# Exercise directions
Below is a listing. Write out exactly its lines between the one holding "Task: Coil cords" and the one holding "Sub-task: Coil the", inclusive.

# Study material
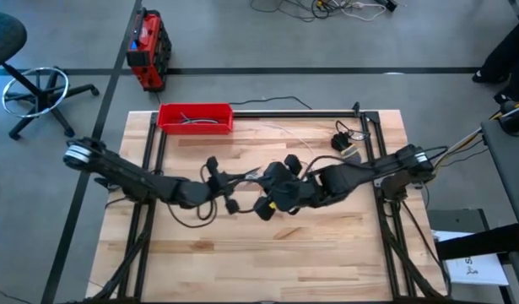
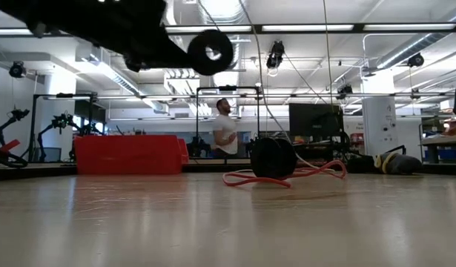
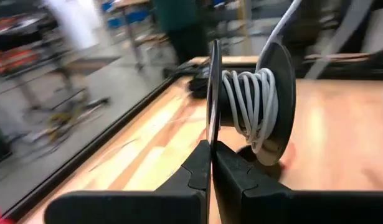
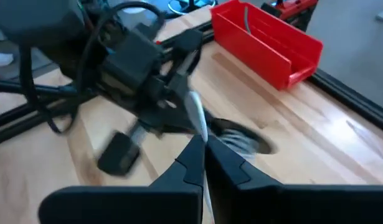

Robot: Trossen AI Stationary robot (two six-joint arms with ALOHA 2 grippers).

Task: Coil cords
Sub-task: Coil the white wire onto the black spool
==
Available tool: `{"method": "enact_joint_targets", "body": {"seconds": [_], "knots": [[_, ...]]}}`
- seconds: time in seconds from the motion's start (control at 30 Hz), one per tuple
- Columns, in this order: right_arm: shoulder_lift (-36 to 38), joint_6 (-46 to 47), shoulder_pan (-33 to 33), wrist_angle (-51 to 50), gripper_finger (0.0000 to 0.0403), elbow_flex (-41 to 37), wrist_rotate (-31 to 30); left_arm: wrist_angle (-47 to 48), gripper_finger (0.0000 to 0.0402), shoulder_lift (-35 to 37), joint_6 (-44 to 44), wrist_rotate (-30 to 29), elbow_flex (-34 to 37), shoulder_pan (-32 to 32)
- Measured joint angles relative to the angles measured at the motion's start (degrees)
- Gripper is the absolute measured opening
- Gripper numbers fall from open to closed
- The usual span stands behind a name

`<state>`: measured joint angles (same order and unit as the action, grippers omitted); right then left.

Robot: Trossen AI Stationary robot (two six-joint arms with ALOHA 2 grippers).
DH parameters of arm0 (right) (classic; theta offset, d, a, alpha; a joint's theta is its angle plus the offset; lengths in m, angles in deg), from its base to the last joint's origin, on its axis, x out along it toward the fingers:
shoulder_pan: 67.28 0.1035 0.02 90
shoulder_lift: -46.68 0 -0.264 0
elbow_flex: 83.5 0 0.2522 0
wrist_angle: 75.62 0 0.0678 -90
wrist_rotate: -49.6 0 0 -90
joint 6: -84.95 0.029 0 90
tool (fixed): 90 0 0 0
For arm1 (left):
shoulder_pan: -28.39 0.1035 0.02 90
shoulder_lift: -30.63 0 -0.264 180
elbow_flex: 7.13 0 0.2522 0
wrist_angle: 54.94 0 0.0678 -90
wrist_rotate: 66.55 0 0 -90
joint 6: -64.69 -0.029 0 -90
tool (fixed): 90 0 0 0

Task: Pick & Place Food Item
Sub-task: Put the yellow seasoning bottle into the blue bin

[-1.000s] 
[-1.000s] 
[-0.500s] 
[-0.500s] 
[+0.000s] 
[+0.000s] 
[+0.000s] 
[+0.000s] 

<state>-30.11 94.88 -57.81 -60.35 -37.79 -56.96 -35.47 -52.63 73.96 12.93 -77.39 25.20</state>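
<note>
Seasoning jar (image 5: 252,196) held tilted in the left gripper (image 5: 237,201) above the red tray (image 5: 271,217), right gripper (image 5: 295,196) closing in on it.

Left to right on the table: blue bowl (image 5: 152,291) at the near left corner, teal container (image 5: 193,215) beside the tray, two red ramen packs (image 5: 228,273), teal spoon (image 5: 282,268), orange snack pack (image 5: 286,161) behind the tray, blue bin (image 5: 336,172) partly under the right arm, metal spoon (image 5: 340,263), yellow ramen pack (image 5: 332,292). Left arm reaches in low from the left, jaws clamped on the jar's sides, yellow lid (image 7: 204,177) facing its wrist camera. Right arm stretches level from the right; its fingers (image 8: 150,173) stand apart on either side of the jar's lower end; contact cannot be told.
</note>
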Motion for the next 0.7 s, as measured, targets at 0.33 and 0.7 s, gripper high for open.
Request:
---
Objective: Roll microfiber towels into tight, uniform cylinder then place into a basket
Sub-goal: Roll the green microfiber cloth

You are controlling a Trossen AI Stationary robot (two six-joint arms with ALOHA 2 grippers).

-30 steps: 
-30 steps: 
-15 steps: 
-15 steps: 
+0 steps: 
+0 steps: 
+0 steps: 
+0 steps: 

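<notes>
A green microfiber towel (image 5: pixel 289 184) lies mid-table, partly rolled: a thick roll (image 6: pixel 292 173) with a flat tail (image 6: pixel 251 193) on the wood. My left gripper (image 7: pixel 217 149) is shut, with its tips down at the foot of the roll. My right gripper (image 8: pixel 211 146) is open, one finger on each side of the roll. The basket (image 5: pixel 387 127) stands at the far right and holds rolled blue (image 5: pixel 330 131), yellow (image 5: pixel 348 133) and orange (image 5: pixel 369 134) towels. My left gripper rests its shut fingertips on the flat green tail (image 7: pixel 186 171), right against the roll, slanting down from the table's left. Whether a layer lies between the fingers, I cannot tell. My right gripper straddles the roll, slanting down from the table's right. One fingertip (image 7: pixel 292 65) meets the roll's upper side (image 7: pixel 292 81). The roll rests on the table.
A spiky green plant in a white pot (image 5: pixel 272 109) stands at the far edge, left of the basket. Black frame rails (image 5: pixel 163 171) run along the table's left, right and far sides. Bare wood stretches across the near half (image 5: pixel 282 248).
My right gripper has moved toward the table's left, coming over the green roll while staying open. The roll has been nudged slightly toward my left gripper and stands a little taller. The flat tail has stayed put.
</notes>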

# Answer section
Task: Coil cords
Sub-task: Coil the white wire onto the black spool

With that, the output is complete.